Problem description: In the listing below, find the line that contains "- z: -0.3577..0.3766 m" and the line that contains "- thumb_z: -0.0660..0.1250". Quote both and every line between them, exactly, and nothing more.

Dataset section:

┌────────

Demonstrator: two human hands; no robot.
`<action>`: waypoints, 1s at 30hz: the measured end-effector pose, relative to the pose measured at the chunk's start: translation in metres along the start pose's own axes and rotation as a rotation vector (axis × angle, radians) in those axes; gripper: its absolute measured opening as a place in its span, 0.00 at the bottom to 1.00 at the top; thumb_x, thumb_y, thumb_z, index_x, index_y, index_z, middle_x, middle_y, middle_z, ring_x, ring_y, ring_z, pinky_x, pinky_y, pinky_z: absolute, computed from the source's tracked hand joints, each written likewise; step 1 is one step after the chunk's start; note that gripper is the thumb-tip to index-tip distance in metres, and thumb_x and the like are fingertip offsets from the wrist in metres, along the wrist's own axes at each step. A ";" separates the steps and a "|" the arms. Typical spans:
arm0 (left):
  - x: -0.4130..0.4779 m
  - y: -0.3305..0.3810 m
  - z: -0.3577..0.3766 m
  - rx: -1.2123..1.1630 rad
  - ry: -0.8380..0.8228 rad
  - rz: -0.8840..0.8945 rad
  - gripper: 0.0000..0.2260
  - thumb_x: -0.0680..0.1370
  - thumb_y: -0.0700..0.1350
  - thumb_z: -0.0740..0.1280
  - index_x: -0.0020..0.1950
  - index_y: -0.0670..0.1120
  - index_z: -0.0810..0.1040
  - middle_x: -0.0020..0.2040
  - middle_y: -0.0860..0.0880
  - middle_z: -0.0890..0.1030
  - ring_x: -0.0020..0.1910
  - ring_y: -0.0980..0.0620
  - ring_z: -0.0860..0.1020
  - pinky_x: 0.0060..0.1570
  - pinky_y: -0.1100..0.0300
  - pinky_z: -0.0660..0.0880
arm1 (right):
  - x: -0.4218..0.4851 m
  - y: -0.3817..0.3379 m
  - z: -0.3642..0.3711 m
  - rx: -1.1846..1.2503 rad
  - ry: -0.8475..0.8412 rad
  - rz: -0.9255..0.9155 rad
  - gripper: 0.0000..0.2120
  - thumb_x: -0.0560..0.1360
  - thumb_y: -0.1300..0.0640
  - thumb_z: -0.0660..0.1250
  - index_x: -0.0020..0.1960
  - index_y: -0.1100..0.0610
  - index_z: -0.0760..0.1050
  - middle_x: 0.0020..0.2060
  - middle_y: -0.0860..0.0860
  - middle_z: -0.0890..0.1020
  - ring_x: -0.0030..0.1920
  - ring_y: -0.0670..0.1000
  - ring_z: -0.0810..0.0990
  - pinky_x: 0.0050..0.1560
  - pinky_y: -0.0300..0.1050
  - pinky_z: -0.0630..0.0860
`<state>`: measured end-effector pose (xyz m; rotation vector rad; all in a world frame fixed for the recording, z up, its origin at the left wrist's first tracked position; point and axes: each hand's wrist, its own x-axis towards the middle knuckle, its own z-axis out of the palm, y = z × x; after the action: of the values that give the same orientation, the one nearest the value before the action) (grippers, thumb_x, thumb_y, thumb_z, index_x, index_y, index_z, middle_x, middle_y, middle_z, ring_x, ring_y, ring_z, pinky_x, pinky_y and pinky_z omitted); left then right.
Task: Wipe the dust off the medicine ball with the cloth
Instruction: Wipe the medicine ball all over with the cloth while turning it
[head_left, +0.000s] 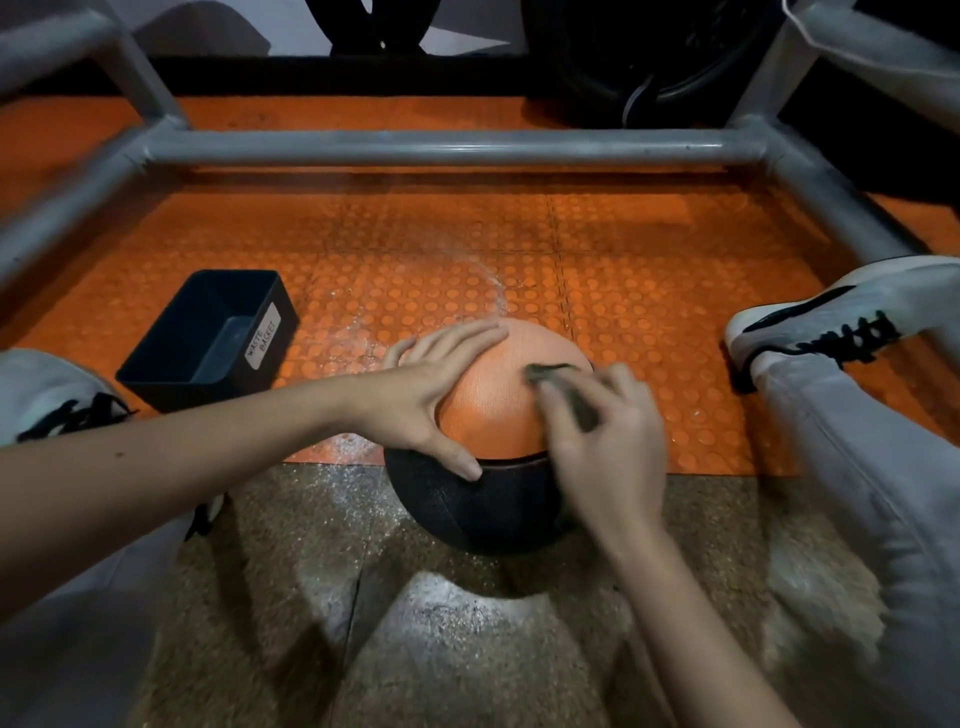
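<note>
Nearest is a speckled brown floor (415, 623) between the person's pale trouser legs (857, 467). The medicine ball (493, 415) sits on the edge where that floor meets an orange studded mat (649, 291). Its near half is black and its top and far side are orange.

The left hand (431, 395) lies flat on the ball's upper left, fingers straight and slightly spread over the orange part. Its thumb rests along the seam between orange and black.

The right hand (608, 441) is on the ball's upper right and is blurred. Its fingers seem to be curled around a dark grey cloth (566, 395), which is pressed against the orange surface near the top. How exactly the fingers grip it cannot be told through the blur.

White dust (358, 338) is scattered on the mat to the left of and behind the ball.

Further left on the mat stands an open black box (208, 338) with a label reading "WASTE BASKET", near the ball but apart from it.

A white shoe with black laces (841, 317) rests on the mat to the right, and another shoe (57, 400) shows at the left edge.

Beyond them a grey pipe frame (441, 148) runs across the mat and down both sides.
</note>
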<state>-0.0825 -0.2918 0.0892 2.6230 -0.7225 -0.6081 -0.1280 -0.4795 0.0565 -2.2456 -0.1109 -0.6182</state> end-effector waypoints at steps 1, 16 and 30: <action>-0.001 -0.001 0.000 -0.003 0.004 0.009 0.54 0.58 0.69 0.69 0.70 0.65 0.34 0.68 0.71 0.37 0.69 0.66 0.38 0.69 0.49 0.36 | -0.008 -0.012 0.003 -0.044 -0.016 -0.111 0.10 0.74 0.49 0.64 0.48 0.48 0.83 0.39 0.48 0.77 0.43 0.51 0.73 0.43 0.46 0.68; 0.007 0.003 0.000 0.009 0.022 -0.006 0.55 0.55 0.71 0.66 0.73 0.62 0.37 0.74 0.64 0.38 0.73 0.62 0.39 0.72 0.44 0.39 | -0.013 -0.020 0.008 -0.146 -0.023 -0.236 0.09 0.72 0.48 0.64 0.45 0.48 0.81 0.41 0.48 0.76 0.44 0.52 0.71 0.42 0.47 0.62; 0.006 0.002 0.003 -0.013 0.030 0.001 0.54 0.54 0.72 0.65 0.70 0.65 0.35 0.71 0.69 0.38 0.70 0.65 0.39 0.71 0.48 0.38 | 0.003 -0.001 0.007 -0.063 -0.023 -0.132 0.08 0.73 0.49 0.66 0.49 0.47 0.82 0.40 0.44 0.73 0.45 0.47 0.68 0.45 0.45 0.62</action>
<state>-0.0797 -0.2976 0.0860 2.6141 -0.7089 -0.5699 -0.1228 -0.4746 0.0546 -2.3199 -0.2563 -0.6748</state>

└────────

Solution for this exercise:
  - z: -0.3577..0.3766 m
  - rx: -1.2123..1.1630 rad
  - ry: -0.8380..0.8228 rad
  - rz: -0.8840..0.8945 rad
  - gripper: 0.0000..0.2260
  - thumb_x: -0.0680..0.1370
  - thumb_y: -0.0700..0.1350
  - thumb_z: -0.0740..0.1280
  - index_x: -0.0020..0.1950
  - index_y: -0.0670..0.1120
  - index_z: -0.0810..0.1040
  - middle_x: -0.0020..0.2040
  - middle_y: -0.0860..0.0880
  - middle_z: -0.0890..0.1030
  - ring_x: -0.0020..0.1910
  - ring_y: -0.0980..0.0620
  - ring_z: -0.0860..0.1020
  - pinky_x: 0.0060..0.1570
  - pinky_y: -0.1100..0.0300
  - pinky_z: -0.0660..0.0880
arm1 (right):
  - x: -0.4218..0.4851 m
  - y: -0.3817..0.3379 m
  - z: -0.3642..0.3711 m
  - rx: -1.1846..1.2503 rad
  - ry: -0.8475..0.8412 rad
  - rz: -0.9255..0.9155 rad
  - gripper: 0.0000..0.2120
  - thumb_x: -0.0560..0.1360
  - thumb_y: -0.1300..0.0640
  - thumb_z: -0.0660..0.1250

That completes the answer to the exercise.